Canvas provides powerful tools to help clinicians document, update, and manage patient conditions efficiently and accurately. Clinicians can record new diagnoses, assess and update existing conditions, resolve inactive ones, and revise diagnoses while maintaining historical data. With the ability to manage coding gaps, Canvas also helps ensure accurate documentation, supports billing compliance, and streamlines workflows to improve clinical and operational outcomes.
The Diagnose command is used to record new conditions in a patient’s chart, creating a clear and structured entry for accurate clinical documentation. It can be initiated from the patient chart or directly from the patient summary, where it automatically inserts the Diagnose command wherever the cursor is focused.
When using the Diagnose command, the following fields are available to provide detailed and meaningful documentation:
Background: Completing this field is optional but helpful for establishing a comprehensive history.
Approximate Date of Onset: Enter a free-text start date, such as “yesterday,” “last week,” “3 years ago,” or “2015.”
Today’s Assessment: Summarize clinical thinking around the condition, synthesizing subjective and objective data from the exam.
Once saved, the condition is immediately visible on the patient summary as an active entry, ensuring seamless tracking and documentation.
If the patient already has a selected diagnosis, the system will alert This patient has already been diagnosed with this condition
to prevent duplication. Best practice is to use the Assess Condition command to update the diagnosis rather than creating a duplicate.
The Assess Condition command updates and documents progress for an existing condition. You can add this command directly to a note or by hovering over the condition in the Patient Summary and clicking Assess, which inserts the command at the current cursor position.
Background: automatically carries forward details documented in the most recent Diagnose or Assess command, ensuring continuity when managing a patient’s condition. Any new information added will replace the existing content rather than appending to it, maintaining a clear and updated record.

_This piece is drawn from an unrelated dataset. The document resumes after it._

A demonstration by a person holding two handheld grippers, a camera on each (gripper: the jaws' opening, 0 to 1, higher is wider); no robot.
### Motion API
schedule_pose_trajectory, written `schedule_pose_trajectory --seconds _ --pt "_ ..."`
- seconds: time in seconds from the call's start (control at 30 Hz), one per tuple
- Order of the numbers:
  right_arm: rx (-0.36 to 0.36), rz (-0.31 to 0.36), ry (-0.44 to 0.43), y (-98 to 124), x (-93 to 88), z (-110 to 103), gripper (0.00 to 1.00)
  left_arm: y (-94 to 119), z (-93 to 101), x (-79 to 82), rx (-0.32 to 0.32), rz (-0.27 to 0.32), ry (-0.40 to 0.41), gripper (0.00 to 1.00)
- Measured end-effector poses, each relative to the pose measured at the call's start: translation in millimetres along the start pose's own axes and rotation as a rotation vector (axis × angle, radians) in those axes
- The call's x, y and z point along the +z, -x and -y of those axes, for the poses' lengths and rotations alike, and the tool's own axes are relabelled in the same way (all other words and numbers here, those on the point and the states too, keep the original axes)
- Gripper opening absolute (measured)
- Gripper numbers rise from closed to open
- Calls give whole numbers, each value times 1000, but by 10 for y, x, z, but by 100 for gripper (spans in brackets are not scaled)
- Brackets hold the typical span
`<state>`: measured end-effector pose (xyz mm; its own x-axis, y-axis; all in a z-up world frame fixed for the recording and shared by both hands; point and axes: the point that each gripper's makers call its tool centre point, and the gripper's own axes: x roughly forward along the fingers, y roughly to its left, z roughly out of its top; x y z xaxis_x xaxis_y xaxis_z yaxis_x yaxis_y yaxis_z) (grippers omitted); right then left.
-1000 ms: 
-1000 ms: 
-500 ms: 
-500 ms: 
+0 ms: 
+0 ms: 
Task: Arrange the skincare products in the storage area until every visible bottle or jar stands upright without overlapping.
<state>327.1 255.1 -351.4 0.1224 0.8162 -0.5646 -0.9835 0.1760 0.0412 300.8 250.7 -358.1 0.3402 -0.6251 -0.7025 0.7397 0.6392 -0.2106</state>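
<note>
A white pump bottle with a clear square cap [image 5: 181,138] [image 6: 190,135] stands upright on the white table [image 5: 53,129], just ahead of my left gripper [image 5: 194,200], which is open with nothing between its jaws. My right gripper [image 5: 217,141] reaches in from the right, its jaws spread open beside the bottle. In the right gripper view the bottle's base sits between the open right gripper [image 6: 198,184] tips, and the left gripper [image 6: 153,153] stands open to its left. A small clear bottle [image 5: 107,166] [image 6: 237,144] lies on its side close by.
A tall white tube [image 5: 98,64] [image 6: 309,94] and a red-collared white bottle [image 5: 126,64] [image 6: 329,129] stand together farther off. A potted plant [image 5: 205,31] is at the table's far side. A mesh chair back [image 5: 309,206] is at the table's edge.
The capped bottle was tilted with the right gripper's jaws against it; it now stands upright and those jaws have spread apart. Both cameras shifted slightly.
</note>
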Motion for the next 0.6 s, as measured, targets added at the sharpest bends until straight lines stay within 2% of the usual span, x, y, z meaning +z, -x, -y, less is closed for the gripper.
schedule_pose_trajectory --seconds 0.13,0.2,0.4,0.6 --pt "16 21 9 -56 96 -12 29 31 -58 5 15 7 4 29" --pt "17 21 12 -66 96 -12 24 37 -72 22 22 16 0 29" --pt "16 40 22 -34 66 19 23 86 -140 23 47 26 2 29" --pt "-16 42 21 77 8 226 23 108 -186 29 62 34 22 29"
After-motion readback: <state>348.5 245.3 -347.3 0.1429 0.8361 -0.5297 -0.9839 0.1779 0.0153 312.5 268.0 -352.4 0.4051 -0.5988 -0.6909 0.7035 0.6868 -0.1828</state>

Status: provide current condition of status
🟢 Improved
🔘 Unchanged
🔴 Deteriorated
Today's Assessment: Based on condition status, update observations made at current visit
Clicking on a condition in the Patient Summary opens a modal displaying:
Background: Displays the condition’s most recent and historically documented background information.
Associated Medications: Lists medications related to the condition.
Comprehensive History: Provides a timeline of all prior assessments, including:
Observations from previous visits.
ICD-10 diagnoses, both original and updated, entered via the Change Diagnosis command.
This functionality ensures that users can review the full evolution of a condition, maintaining transparency and continuity in care.
The Past Medical History command is designed to document a patient's medical history. It captures conditions that are no longer active but may still impact clinical decision-making now or in the future.
Approximate Start Date: Free-text date, such as last week, 3 years ago, 2015 or specific date if known
Approximate End Date: Enter a free-text date similar to the start date format.
Show on Condition List: Toggle to display the condition on the Conditions List in the left panel of the patient’s chart.
Comments: Any additional notes (up to 1000 characters).
The Resolve Condition command closes an active condition listed for the patient. You can execute this command by adding it directly to the note or by clicking Resolve next to the condition in the Patient Summary.
Rationale: reason for resolving the condition
Show on conditions list: If selected, resolved conditions will appear at the bottom of the Patient Summary in gray non-bolded text
The Change Diagnosis command enables updating the name or ICD-10 code for a condition without losing historical data, which is particularly useful when new information leads to a more precise diagnosis.
New Diagnosis: Select the updated ICD-10 diagnosis to replace the original
When searching for the updated diagnosis, you may utilize natural language or ICD-10. When searching by ICD-10, omit the decimal point for the best search experience
Background: If needed, add additional background information to provide context for the updated diagnosis.
Today's Assessment: Document any observations made during the current visit to reflect the revised condition.
When the note is billable, the Change Diagnosis command ensures the billing footer and claim are updated. The new ICD-10 code is added for the revised condition, and the previous ICD-10 code associated with the original diagnosis is automatically removed.
Coding gaps are potential opportunities to enhance the accuracy of a patient’s diagnosis coding, especially for risk adjustment programs like Hierarchical Condition Categories (HCC). These gaps occur when a diagnosis or condition relevant to risk adjustment is missing or not properly documented in the patient’s record
To use the Coding Gaps feature, contact Canvas Support to enable.
Manage coding gaps using four distinct commands:
Create Coding Gap: Document a potential coding gap by suggesting a diagnosis that may be missing from the patient’s record.
Validate Coding Gap: Confirm the suggested coding gap as clinically relevant and document its validity in the patient’s record. When a coding gap is validated, it is added to the Patient Summary in the coding gaps section.
Defer Coding Gap: Temporarily postpone action on a coding gap when additional information or follow-up is needed before making a decision.
Assess Coding Gap: Review the coding gap and either accept or refute it. If accepted, follow the standard Diagnose command workflow to document the condition, which is then added as an active condition while the coding gap is removed from the Patient Summary. If refuted, close the coding gap with documentation explaining why it is not valid.